Tras miles de años en el entorno rural, la mitad de la población mundial se aloja hoy en ciudades. Es en estos escenarios donde se han desarrollado las grandes civilizaciones de todos los tiempos. El intercambio de bienes e ideas entre sus ciudadanos ha hecho prosperar la cultura, el comercio y la economía.
En este contexto, los espacios públicos y abiertos de las ciudades han ejercido un papel clave en la definición del entramado social. Plazas, parques y paseos con el punto de encuentro, el sitio donde transcurre la vida en común y tienen lugar las celebraciones. Son también un signo de identidad, un referente cultural, un símbolo de desarrollo, una muestra de la dinámica de una sociedad, o una alarmante señal de abandono. Mejor que ningún otro indicador, los espacios públicos delatan el estado de salud de la ciudad o pueblo que los aloja.
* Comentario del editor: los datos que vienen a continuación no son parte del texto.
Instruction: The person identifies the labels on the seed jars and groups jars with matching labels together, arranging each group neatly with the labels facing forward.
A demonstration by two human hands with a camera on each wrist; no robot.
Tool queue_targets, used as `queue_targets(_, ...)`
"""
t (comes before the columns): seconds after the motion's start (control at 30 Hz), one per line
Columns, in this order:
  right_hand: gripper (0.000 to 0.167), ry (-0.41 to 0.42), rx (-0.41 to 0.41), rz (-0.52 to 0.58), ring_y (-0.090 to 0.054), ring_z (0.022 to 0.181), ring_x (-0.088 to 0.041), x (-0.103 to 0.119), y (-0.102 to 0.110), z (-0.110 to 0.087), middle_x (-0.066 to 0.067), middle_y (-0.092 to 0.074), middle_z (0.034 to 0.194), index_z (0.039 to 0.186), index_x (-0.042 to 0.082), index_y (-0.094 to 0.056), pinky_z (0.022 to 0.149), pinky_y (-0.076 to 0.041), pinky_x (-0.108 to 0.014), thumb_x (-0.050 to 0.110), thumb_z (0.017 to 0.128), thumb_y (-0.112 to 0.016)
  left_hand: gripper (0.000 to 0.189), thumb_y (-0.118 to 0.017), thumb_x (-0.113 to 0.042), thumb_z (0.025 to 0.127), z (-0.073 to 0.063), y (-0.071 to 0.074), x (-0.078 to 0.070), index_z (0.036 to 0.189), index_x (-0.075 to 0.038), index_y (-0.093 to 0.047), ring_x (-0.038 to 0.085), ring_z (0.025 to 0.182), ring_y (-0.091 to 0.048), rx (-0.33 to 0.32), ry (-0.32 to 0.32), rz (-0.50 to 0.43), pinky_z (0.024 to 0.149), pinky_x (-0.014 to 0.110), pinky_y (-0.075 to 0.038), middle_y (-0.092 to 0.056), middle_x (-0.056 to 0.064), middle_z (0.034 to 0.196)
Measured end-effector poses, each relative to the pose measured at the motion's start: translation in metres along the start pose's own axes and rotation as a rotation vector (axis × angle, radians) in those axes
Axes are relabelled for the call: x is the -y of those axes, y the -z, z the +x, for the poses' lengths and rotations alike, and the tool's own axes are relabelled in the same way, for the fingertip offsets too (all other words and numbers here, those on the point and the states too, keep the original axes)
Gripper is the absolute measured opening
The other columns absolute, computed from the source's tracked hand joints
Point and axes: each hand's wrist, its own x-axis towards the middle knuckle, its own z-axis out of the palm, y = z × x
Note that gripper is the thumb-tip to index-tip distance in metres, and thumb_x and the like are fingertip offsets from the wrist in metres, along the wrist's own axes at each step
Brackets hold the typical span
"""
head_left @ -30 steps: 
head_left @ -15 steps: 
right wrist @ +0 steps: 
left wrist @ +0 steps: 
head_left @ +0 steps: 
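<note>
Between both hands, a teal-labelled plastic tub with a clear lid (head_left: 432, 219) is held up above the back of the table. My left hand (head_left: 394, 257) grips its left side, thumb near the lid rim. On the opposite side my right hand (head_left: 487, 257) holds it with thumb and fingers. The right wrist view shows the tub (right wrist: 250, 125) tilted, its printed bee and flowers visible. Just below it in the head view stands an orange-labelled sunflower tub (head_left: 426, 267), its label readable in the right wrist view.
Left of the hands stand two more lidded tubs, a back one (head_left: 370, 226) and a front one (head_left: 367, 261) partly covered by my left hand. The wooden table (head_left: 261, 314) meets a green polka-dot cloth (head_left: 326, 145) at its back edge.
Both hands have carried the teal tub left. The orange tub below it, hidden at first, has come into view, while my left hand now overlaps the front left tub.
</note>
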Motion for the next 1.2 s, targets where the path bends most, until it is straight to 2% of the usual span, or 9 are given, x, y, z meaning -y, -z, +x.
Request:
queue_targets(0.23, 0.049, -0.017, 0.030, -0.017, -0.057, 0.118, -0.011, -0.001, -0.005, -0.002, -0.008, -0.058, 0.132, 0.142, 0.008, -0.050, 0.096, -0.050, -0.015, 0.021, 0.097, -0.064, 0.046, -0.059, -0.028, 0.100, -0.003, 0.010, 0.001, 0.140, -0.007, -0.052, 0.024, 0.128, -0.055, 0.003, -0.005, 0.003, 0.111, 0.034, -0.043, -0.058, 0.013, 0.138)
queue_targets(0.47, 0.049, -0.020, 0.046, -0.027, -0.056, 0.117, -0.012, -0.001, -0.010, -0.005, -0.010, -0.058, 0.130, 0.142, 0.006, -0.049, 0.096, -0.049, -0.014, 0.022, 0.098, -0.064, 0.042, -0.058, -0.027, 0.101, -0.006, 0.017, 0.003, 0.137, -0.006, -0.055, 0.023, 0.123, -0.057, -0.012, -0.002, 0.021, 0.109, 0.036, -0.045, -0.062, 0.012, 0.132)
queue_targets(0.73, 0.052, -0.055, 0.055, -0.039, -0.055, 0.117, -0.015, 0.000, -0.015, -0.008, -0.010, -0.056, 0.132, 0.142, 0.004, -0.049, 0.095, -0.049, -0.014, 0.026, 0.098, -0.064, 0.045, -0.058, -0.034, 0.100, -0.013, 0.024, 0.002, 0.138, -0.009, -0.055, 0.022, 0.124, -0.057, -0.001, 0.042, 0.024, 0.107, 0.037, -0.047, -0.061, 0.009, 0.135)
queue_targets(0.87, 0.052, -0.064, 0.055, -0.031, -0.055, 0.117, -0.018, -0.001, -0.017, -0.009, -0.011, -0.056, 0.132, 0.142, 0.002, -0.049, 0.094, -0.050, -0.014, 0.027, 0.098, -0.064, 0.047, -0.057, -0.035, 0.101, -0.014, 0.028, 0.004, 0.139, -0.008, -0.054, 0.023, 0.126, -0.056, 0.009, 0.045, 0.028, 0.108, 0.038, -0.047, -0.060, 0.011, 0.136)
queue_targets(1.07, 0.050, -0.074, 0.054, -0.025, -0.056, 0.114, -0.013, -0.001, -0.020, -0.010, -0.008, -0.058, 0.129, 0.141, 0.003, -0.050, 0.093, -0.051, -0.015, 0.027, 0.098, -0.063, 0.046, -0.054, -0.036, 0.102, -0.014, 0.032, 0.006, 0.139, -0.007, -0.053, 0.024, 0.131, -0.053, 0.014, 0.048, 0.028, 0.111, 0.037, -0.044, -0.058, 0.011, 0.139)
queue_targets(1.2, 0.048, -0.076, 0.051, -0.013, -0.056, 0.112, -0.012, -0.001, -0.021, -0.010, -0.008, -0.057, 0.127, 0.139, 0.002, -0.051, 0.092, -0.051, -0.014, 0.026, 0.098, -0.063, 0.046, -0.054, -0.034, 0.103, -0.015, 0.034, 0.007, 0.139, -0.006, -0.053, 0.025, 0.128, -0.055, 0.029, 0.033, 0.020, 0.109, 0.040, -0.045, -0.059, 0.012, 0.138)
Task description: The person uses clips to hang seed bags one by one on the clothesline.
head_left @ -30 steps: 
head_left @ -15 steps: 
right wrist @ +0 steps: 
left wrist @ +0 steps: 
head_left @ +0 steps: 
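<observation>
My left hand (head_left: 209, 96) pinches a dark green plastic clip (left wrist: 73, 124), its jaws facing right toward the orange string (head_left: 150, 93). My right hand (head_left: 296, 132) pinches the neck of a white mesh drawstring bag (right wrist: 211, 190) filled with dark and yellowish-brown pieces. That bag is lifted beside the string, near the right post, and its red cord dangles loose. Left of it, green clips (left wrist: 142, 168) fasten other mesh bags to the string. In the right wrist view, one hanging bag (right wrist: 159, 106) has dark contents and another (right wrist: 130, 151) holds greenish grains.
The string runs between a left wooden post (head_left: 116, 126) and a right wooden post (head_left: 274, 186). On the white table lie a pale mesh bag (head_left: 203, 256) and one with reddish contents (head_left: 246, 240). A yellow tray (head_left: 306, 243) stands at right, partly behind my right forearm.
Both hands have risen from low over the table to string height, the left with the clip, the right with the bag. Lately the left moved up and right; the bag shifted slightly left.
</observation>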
Pero, ¿Qué papel seguirán cumpliendo en una sociedad que en los últimos años asiste al creciente predominio del ámbito privado sobre el público? El hombre contemporáneo se encierra cada vez más en sus esferas íntimas, y construye en su casa una fortaleza que lo protege del exterior y que satisface todas sus necesidades. El desafío está planteado y los arquitectos y arquitectos paisajistas han empezado a redefinir los espacios públicos atentos a esta realidad."